Alice Springs est une toute petite ville, une rue centrale plutôt chaleureuse, du street art et surtout un camping pas cher avec le luxe : toilettes et douche chaude. Le bonheur après 10 jours de route sans aucune salle de bain à l’horizon. Petite recherche rapide aux alentours de la ville pour trouver un travail, mais sans succès. Nous continuons donc la route vers le Territoire du Nord.
Le centre rouge prend bientôt fin pour nous, il ne nous reste plus qu’une étape ; Devil’s Marbles Conservation Reserve, « les billes du diable ». À l’abord de ces gros rochers sphériques en granite rouge, même les stations-services deviennent mystérieuses à l’image d'une d'entre elle remplie d’ovni et d’extraterrestre.
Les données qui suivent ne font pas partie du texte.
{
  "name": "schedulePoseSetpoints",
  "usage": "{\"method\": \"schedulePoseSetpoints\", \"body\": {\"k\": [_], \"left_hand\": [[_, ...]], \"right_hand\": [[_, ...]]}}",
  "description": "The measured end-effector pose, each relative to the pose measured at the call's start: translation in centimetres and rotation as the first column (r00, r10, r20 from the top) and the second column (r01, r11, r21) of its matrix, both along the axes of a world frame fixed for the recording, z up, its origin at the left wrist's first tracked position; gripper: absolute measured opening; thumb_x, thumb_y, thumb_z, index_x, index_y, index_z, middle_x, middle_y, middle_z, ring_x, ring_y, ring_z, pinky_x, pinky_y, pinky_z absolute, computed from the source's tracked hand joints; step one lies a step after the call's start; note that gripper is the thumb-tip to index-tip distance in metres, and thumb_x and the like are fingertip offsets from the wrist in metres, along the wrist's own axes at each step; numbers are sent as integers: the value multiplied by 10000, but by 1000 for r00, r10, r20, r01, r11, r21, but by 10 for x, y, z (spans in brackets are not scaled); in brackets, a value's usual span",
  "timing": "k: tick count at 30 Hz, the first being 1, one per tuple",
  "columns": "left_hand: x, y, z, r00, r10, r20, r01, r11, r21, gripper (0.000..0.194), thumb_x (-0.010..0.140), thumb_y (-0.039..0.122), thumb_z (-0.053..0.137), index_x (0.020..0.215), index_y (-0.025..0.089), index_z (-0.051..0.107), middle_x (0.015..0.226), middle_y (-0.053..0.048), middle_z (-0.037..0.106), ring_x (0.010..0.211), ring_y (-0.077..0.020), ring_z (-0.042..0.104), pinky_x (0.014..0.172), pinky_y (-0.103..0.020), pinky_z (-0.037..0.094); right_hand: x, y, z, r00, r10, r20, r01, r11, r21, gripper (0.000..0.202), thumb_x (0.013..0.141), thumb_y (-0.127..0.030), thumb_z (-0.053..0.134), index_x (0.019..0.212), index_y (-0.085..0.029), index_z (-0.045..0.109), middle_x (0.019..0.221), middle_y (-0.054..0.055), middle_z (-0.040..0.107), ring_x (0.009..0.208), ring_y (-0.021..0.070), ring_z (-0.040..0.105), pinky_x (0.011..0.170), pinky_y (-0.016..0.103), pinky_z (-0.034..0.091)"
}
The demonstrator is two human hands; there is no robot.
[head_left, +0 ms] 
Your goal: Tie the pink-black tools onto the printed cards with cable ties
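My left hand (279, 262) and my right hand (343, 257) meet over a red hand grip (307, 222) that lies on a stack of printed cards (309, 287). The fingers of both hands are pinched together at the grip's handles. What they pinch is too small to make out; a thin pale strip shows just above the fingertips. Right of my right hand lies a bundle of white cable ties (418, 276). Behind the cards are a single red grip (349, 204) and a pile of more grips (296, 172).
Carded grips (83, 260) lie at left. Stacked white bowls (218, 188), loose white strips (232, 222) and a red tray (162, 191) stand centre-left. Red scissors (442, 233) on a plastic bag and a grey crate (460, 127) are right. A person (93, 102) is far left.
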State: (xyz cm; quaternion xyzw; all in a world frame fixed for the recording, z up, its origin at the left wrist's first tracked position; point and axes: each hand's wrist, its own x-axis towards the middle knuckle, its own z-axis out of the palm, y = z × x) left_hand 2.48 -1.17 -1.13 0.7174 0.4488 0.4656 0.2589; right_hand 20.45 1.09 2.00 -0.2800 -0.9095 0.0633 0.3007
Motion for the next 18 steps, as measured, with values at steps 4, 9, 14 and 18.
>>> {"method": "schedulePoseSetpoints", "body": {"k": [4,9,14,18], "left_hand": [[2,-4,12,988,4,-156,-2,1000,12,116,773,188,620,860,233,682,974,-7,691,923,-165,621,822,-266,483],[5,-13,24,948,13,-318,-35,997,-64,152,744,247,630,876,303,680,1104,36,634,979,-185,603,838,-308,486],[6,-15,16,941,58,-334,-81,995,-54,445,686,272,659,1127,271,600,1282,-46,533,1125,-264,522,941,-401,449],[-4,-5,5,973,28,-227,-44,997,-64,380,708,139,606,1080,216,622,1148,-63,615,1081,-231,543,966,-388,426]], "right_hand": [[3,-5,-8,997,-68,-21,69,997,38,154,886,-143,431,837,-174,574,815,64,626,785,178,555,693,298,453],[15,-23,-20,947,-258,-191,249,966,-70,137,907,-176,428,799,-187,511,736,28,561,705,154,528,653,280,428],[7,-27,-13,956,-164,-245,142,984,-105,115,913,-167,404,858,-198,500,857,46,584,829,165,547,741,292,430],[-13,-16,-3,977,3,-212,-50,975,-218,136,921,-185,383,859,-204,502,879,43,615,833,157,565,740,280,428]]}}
C’est au coucher du soleil que nous vadrouillions au milieu de ces billes au rouge vif, leur forme est si parfaite et leur position réfléchie que toute sorte de scénario s’offre à nos esprits sur leur provenance. Alors que la science donne pour origine à ce phénomène la compression de lave fluide à l’intérieur de l’écorce terrestre, pour le peuple aborigène, il s’agit du mise en scène du serpent arc-en-ciel, être mythologique mi serpent mi dragon, il est considéré comme un habitant permanent contrôlant l’eau, la source de la vie la plus précieuse.
Tenant Creek – deuxième ville la plus importante du Red Center et porte du désert – des paysages plus vert et plus peuplé s’offrent à nous. Les voitures d’en face répondent de moins en moins à nos saluts… Nous approchons de la civilisation. Le désert a été pour nous une nouvelle facette de l’Australie, et nous l’attendions. Nous avions hâte de découvrir ces paysages nouveaux et nous n’avons pas été déçus du voyage. Premier mirage, premiers chevaux et vaches sauvages (et chameaux aussi, mais écrasé au bord de la route) premier paysage lunaire, premier ciel étoilé à couper le souffle, première voie lactée, premiers pleins d’essence à 2$ le litre, premier contact avec une nouvelle culture… Premier désert. Un road trip hors du commun.